Gender/Domination © Chiara Bottici
Gender/Domination © Chiara Bottici

This post is in relation to the Gender and Domination course in OOPS.

How do survivors react to an earthquake? Fortunately, I do not have first-hand phenomenological experience of such events, so I can only guess. The readings from this past week gave me a good opportunity to do just that, for they mercilessly shook and squeezed out the trust that I so routinely assign to the concepts under discussion. This is how, all of a sudden, “reason,” “culture,” “progress,” and “enlightenment” ceased to be “safe space(s).” In reading Adorno and Horkheimer’s reflections on “the concept of enlightenment” while pondering whether there is any grain of truth in the idea that Sade’s orgies are indeed the “logical” outcome of pushing “the scientific principle to annihilating extremes,” I could not help but feel metaphorically de-centered. And the feeling was only worsened by the fact that Adorno and Horkheimer spaced their disturbing critiques with sound observations: “Reason is the organ of calculation, of planning; it is neutral with regard to ends; its element is coordination”. Such statements seem so obvious that they should go without saying, but in the context of the conversation that these Frankfurt School philosophers are proposing, their utterance serves a calculated purpose: to show us that reason, by itself, cannot warrant moral infallibility, as reason is not the end of the road. In fact, it is not even a point on the road! Rather, it is simply an accessory, a kind of compass one could use to move around.

And while we are discussing the possibility of “moving around,” what about progress? Is progress — understood as a synonym of development or social evolution — possible? According to Amy Allen’s piece, “Critical Theory and the Idea of Progress,” it all depends on whether we think of progress as an under-construction (and “contextualist”) looking-forward enterprise, or whether we ground our future expectations concerning what would count as progress in the assumption that progress is a historical fact. Adopting the latter attitude toward progress is problematic because it entails condoning all the forms of injustice that underpinned the realization of “progress” as we know it. In doing this, we tacitly assent to the platitude that “the end justifies the means.” To be honest, Allen’s insights did not have the same quivering effect on me than the critique of enlightenment had, for this idea of problematizing progress in order to unpack and expose its “blind spots” was not itself unfamiliar to me.

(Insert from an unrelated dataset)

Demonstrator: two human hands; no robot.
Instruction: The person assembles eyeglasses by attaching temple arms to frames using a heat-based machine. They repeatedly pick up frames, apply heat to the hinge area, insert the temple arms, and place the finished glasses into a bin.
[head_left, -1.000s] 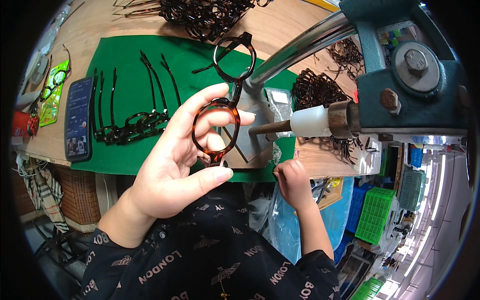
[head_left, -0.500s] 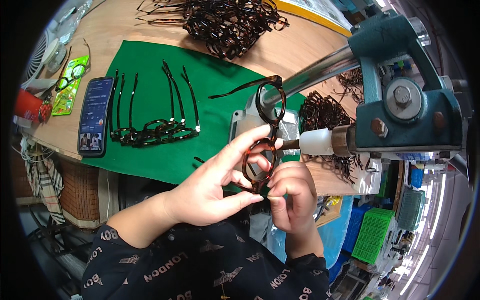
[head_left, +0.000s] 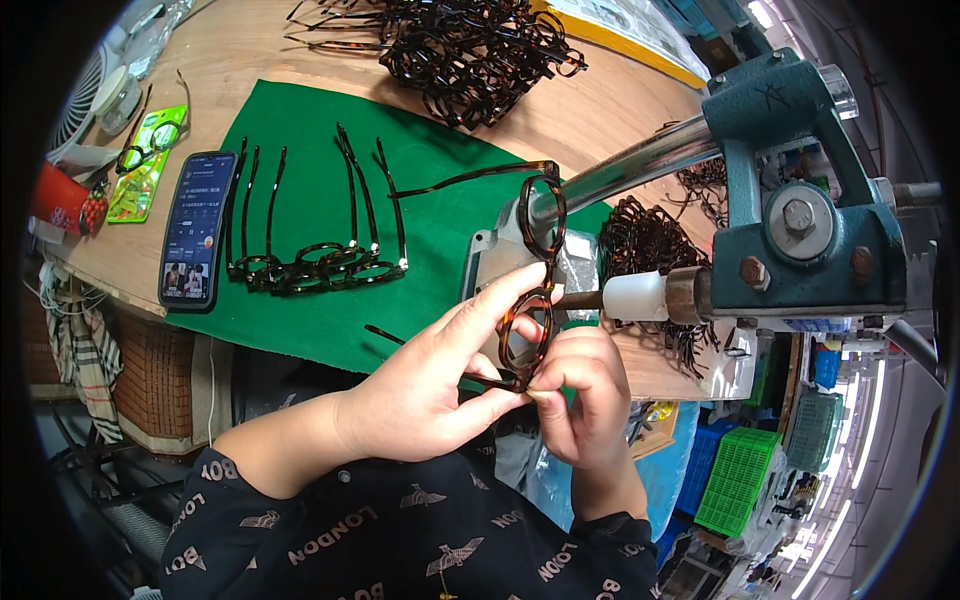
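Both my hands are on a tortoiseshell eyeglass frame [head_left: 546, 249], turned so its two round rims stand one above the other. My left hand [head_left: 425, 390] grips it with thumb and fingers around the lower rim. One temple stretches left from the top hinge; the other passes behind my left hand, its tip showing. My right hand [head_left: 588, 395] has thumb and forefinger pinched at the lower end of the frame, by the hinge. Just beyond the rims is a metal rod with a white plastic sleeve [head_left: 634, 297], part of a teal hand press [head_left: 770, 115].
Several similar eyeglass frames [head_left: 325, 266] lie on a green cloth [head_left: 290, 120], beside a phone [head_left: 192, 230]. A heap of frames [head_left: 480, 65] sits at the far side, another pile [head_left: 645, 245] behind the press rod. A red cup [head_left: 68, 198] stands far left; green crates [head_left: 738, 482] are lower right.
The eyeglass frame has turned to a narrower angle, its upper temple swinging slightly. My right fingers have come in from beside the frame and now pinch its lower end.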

Finally, on taking some distance from the readings while enjoying the peace that followed the storm brought about by this week’s assigned texts, the contour of future questions started to manifest themselves: can we reconcile the idea of progress and myth? If, as Adorno and Horkheimer claim, “Myth is already enlightenment, and enlightenment reverts to mythology,” should we not infer that all accounts of progress always convey a certain mythical component? And, if one were to accept this possibility, is one to assume that engaging genealogy — as proposed by Allen — in opening a constructive space for un-learning all the givens that were surreptitiously injected into the version of history fed to us over time, will reveal itself to be the ultimate antidote against the dangerous liaisons of reason and myth that we have experienced so far?

We can only hope. But if there is one thing that I am certain of, it is that the conversation pertaining to the perception of the self in relation to “others” is in urgent need of a tectonic shift, one that allows for a new intimacy of consciousness that does not simply accept the topography of readings that have been bequeathed to us. I guess one could argue that such a shift in itself entails a new type of enlightenment, a new tracing of ethically-grounded-and-rationally-oriented trajectories that could assist us in our journey toward what lies ahead. The advantage is that now we know that the demystification of moving forward always entails a certain thinking against oneself, while opposing the infinite traces of history that form our self as we know it. In a way that is what a real enlightenment may be about.